» **GOAL OF THE EXERCISE**:
Of the lines below, write out exactly those from the line with "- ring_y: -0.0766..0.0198" through the line with "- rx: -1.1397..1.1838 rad", both included, and skip the rest.

» **DATA BLOCK**:

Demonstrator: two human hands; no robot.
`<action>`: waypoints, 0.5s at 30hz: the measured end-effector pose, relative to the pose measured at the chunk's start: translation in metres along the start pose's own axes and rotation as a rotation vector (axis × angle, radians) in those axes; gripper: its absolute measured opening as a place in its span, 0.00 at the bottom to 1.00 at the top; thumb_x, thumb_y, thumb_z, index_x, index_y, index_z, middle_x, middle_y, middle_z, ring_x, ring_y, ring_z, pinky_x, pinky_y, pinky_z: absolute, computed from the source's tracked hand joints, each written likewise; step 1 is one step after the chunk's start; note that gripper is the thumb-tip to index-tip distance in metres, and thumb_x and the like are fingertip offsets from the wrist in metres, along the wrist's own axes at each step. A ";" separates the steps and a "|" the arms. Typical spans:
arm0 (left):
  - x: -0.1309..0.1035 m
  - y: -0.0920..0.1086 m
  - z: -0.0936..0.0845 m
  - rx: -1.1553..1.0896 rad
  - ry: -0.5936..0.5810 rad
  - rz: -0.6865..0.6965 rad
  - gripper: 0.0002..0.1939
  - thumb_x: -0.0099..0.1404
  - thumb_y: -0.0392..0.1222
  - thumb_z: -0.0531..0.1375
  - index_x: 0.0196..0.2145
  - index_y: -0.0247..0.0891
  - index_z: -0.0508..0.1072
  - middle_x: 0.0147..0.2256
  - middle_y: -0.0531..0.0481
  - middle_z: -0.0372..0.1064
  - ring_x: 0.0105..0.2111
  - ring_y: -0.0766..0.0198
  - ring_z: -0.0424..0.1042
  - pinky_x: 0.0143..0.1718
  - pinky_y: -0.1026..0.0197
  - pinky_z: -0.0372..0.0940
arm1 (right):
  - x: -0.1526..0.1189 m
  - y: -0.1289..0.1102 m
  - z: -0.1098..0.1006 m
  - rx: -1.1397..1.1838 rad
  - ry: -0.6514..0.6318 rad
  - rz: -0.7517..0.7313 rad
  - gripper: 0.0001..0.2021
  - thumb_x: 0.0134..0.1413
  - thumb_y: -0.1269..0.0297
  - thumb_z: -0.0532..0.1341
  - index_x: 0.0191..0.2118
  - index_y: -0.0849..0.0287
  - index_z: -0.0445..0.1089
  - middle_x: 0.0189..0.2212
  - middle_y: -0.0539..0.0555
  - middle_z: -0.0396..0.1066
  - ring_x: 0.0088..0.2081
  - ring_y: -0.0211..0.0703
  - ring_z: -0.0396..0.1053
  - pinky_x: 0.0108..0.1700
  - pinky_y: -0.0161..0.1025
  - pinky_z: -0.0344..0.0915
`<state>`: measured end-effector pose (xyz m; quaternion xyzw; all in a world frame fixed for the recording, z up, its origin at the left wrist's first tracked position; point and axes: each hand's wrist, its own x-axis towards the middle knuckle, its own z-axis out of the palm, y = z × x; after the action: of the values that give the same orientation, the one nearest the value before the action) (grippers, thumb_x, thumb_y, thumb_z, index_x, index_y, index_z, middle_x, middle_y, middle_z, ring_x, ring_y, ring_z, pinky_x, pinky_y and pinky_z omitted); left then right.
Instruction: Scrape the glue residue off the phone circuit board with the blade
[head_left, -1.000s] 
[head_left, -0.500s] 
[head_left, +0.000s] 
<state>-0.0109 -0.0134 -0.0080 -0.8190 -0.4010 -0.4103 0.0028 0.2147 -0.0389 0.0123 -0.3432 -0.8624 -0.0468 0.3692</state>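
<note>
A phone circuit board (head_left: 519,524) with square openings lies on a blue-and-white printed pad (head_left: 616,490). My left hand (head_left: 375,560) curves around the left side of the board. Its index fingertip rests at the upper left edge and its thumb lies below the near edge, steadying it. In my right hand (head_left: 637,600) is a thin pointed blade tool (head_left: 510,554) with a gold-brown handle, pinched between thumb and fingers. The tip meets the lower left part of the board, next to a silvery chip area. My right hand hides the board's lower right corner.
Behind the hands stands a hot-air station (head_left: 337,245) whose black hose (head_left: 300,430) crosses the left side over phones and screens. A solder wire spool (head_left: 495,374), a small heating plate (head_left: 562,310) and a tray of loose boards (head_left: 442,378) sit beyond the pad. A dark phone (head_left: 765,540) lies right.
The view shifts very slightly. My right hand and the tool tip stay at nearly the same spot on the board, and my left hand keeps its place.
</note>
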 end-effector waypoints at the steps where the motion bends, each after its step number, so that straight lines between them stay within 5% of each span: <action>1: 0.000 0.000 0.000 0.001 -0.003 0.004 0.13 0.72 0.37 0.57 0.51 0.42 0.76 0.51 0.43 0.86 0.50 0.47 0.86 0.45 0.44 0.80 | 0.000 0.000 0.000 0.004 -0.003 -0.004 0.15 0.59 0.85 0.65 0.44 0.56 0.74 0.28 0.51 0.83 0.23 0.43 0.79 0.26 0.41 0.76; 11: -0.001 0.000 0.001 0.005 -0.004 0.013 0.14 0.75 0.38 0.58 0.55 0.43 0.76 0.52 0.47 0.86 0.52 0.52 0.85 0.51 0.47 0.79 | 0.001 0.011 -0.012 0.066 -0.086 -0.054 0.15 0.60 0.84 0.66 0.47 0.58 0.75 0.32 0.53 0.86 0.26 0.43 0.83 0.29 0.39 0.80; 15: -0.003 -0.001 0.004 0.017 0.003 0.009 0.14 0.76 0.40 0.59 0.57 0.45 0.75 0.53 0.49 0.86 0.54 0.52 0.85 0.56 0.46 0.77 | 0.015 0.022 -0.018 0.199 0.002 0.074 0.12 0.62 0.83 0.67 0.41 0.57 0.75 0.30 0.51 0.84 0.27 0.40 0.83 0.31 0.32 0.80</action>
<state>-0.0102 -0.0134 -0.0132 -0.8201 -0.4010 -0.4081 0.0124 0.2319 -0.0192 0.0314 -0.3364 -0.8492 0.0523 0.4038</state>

» **TASK RESPONSE**:
  - ring_y: -0.0766..0.0198
  - ring_z: -0.0424..0.1042
  - pinky_x: 0.0143..0.1718
  - pinky_y: -0.1026..0.0197
  - pinky_z: -0.0372..0.0940
arm1 (right):
  - x: -0.1526..0.1189 m
  - y: -0.1289..0.1102 m
  - z: -0.1098..0.1006 m
  - rx: -1.1397..1.1838 rad

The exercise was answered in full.